Abbau von Hürden für grenzüberschreitende Crowdfunding-Aktivitäten innerhalb der EU

Veröffentlicht am 09.03.2021

Die gesetzgeberischen Diskrepanzen zwischen den jeweiligen nationalen Crowdfunding-Vorschriften stellten bisher eine bedeutende Hemmschwelle für grenzüberschreitende Dienstleistungsangebote durch Crowdfunding-Plattformen dar.
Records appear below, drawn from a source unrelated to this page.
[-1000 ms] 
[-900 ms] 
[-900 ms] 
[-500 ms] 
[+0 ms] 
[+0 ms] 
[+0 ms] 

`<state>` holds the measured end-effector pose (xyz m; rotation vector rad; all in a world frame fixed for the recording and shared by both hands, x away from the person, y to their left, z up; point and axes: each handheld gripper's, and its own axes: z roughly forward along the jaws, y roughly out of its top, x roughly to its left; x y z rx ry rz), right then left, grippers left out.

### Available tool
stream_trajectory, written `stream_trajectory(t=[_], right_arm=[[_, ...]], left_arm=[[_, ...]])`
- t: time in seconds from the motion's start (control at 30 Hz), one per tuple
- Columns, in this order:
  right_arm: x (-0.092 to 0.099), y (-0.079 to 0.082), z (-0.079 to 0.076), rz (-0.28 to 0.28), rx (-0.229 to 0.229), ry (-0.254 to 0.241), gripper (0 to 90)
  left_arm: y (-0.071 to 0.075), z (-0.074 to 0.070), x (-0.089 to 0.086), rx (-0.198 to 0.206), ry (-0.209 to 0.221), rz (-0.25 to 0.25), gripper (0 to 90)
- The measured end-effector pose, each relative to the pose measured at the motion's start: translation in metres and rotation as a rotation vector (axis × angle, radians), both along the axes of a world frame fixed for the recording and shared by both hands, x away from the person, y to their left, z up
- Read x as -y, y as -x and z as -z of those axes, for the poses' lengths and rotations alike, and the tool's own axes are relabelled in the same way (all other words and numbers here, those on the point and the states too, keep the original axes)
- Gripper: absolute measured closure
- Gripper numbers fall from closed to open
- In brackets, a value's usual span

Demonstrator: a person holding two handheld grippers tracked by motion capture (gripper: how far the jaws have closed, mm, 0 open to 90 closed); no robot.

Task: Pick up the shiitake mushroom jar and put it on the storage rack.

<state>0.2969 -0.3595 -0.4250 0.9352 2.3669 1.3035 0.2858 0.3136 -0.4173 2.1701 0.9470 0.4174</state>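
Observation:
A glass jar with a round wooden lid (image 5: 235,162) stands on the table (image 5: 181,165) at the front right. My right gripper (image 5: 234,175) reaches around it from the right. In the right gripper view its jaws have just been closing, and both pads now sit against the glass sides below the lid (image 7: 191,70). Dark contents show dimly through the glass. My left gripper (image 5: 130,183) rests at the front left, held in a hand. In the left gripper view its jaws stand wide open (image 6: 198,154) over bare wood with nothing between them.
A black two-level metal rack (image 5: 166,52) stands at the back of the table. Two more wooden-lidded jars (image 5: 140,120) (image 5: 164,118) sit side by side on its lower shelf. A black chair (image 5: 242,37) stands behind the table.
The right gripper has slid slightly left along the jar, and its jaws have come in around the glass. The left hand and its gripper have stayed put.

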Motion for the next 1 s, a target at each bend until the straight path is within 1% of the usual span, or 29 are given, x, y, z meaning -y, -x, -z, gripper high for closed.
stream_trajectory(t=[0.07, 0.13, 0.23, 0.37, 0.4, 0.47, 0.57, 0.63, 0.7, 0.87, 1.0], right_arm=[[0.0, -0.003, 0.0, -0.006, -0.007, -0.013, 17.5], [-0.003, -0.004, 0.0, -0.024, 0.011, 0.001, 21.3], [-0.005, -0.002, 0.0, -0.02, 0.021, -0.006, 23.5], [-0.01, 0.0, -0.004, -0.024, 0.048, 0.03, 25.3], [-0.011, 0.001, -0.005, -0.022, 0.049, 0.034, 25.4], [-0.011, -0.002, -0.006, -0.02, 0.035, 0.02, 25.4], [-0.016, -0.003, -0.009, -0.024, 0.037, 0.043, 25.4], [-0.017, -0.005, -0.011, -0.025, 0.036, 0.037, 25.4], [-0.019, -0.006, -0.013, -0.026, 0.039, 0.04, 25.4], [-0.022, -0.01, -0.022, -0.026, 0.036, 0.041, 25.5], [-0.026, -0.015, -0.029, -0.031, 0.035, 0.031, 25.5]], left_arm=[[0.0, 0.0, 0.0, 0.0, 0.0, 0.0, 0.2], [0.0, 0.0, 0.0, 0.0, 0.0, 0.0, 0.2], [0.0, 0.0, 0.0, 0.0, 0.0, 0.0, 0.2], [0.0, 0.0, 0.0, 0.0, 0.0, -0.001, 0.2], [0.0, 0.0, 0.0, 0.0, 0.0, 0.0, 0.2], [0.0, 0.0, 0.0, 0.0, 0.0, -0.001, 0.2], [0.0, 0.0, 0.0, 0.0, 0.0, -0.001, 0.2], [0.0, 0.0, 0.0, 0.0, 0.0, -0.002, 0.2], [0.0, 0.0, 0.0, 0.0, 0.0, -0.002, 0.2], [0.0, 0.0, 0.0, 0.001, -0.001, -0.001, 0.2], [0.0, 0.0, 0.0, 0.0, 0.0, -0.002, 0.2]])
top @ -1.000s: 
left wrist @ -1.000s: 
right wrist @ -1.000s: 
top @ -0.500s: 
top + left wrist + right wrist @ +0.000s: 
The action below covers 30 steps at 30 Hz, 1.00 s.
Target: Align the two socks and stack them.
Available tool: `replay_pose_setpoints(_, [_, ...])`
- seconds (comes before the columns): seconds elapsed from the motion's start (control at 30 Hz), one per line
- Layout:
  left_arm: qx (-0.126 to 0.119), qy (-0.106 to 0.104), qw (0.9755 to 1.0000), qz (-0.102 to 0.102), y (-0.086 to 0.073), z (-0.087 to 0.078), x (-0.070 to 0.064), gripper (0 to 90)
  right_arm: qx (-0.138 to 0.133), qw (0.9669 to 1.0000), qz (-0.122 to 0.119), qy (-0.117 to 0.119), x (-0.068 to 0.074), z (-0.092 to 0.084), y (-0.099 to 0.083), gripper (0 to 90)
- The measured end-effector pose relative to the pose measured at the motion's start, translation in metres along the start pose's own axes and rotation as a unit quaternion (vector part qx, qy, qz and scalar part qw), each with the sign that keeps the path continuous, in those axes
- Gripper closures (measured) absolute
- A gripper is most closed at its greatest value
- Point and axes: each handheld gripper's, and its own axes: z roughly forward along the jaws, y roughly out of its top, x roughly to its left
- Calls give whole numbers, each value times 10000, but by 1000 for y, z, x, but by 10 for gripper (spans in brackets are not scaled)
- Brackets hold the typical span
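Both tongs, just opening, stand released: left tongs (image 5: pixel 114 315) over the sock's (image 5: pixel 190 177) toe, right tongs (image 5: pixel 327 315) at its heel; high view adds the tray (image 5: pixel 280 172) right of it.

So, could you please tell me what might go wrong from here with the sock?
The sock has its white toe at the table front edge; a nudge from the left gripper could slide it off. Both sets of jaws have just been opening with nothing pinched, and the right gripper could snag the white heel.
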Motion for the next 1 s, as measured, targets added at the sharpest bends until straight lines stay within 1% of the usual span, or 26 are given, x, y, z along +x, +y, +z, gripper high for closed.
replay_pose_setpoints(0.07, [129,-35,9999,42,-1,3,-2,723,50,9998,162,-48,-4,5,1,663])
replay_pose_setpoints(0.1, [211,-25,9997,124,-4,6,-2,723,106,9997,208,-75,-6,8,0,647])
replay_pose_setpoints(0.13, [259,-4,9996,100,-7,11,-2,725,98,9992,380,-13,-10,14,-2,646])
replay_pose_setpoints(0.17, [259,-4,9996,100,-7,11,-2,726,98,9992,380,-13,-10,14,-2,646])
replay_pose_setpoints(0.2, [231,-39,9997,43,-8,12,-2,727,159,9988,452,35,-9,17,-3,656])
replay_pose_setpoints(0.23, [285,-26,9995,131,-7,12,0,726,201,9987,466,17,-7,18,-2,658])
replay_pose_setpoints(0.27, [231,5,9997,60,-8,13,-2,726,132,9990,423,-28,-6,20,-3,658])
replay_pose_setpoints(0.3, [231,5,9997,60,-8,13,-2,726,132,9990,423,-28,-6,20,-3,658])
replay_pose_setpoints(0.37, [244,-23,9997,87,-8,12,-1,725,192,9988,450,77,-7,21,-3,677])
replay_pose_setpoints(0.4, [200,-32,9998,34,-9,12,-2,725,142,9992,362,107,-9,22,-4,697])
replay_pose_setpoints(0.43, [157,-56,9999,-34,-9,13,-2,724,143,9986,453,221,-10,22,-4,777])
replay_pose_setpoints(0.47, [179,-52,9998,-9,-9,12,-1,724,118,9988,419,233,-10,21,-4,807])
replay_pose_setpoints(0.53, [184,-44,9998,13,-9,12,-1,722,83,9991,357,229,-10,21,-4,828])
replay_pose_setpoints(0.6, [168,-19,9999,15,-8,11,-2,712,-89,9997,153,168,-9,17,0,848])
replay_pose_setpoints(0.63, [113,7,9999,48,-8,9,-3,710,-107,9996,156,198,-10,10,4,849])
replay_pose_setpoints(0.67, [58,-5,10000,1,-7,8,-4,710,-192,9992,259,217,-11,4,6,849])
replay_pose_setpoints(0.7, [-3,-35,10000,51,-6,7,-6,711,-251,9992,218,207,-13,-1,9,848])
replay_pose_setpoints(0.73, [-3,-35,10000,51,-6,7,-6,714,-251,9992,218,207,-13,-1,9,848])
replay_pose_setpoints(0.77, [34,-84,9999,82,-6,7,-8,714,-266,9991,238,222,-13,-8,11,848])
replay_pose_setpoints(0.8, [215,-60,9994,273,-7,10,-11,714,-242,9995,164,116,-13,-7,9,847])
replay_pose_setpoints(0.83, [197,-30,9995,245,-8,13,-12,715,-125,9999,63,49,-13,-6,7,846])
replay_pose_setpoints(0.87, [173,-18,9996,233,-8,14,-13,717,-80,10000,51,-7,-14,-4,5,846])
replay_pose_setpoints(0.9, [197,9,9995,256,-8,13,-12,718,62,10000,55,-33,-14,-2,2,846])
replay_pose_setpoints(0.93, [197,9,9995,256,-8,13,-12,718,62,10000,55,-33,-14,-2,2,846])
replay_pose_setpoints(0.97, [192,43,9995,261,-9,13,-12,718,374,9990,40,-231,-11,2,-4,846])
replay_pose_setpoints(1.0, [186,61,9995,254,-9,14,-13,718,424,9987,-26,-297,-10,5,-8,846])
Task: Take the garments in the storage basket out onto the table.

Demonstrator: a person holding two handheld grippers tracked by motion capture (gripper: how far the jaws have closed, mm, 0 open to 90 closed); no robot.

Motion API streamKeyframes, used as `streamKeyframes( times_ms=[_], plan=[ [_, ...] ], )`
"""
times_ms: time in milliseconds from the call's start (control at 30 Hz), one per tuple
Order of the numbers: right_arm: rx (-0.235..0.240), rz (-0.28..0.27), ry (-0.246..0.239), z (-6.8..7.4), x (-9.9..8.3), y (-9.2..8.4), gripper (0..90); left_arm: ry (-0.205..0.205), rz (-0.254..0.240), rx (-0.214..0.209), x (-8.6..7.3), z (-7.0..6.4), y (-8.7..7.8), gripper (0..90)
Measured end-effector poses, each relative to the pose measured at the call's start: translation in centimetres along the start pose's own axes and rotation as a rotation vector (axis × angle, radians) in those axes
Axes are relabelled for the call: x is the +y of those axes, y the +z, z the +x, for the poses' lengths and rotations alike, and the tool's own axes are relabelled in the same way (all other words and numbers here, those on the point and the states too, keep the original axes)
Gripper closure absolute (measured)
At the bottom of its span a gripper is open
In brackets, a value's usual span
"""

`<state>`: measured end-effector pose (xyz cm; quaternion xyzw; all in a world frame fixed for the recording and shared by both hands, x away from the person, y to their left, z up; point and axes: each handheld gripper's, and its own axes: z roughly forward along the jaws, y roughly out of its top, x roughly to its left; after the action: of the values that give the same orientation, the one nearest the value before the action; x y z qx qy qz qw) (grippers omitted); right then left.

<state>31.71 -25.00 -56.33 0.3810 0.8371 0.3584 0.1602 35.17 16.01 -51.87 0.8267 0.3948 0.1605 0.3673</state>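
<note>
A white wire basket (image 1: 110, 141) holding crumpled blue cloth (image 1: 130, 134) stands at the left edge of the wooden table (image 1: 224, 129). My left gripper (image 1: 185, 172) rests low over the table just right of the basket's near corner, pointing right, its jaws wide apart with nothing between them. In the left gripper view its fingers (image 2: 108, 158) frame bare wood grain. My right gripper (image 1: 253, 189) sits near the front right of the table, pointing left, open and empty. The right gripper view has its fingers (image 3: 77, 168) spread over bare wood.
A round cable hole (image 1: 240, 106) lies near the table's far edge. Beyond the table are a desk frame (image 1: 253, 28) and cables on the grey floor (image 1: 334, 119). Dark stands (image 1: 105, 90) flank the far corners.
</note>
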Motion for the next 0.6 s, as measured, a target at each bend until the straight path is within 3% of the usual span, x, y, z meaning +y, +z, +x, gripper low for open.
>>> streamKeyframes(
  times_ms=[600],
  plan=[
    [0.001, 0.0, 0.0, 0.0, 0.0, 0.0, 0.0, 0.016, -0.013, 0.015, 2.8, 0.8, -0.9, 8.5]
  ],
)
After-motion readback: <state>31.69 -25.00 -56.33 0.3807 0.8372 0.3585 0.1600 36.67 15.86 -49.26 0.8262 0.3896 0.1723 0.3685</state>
Nina Bremi Rechtsanwältin +34 93 487 58 94

Mittels der am 20. Oktober 2020 im Amtsblatt der Europäischen Union veröffentlichten Verordnung (EU) 2020/1503 des Europäischen Parlaments und des Rates vom 7. Oktober 2020 über Europäische Schwarmfinanzierungsdienstleister für Unternehmen soll dieseHürde abgebaut werden, indem Crowdfunding-Dienstleistern innerhalb der EU ein einheitlicher rechtlicher Rahmen zur Verfügung gestellt wird, welcher Rechtssicherheit schaffen und Start-ups sowie Kleinunternehmen einen erleichterten Zugang zu europaweit erhältlichen Finanzmitteln ermöglichen soll.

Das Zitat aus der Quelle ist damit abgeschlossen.